In the listing below, find each line with the string "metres" and report it.

=== Section Start ===

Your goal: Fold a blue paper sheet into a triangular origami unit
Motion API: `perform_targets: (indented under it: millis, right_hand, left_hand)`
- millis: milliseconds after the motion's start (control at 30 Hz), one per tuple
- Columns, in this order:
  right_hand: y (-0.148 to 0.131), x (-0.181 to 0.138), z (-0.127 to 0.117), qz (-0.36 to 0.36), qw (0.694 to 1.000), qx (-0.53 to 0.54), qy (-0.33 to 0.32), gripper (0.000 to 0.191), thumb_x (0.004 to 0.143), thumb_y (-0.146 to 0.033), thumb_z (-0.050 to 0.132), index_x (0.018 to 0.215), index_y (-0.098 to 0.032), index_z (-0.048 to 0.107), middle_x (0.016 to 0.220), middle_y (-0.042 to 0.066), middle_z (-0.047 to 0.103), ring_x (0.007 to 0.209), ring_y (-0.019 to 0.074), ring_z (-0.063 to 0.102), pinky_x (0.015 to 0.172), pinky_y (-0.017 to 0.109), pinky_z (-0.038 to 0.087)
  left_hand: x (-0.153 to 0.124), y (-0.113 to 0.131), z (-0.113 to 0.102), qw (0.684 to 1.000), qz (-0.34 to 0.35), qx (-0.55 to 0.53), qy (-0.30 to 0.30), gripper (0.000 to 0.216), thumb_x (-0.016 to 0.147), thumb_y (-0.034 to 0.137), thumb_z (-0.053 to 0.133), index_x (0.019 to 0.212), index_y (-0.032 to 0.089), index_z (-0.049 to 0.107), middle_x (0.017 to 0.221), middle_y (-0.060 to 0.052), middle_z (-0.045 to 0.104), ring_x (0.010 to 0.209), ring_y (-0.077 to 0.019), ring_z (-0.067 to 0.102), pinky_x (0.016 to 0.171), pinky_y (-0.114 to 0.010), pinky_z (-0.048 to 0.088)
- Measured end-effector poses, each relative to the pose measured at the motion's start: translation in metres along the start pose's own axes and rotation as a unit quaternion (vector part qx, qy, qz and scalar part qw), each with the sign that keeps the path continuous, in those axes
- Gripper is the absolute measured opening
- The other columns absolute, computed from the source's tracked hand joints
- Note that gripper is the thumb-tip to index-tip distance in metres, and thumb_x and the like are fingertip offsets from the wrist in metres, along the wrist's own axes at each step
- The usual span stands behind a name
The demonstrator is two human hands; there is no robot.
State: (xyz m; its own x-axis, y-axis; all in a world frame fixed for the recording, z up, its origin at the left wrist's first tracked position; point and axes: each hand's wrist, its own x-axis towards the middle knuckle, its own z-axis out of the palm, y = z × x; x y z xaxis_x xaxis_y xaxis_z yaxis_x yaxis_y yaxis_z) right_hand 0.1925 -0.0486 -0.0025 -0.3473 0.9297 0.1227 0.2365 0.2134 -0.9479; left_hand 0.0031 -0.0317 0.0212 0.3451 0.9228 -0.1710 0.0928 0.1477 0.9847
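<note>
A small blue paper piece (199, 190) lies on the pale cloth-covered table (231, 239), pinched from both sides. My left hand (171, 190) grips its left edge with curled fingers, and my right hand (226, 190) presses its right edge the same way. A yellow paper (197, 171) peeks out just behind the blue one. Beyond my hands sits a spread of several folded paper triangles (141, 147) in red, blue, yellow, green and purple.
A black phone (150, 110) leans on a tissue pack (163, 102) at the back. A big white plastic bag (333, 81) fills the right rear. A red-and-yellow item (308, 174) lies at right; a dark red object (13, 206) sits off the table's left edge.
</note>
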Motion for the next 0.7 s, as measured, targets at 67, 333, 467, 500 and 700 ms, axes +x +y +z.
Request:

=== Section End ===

- [Exercise answer]:
- Measured end-effector poses, each relative to the pose measured at the motion's start: translation in metres along the start pose's own axes and rotation as a unit quaternion (vector part qx, qy, qz and scalar part qw), each with the sign that keeps the path continuous, in those axes
- Note that gripper is the thumb-tip to index-tip distance in metres, and thumb_x and the like are fingertip offsets from the wrist in metres, along the wrist's own axes at each step

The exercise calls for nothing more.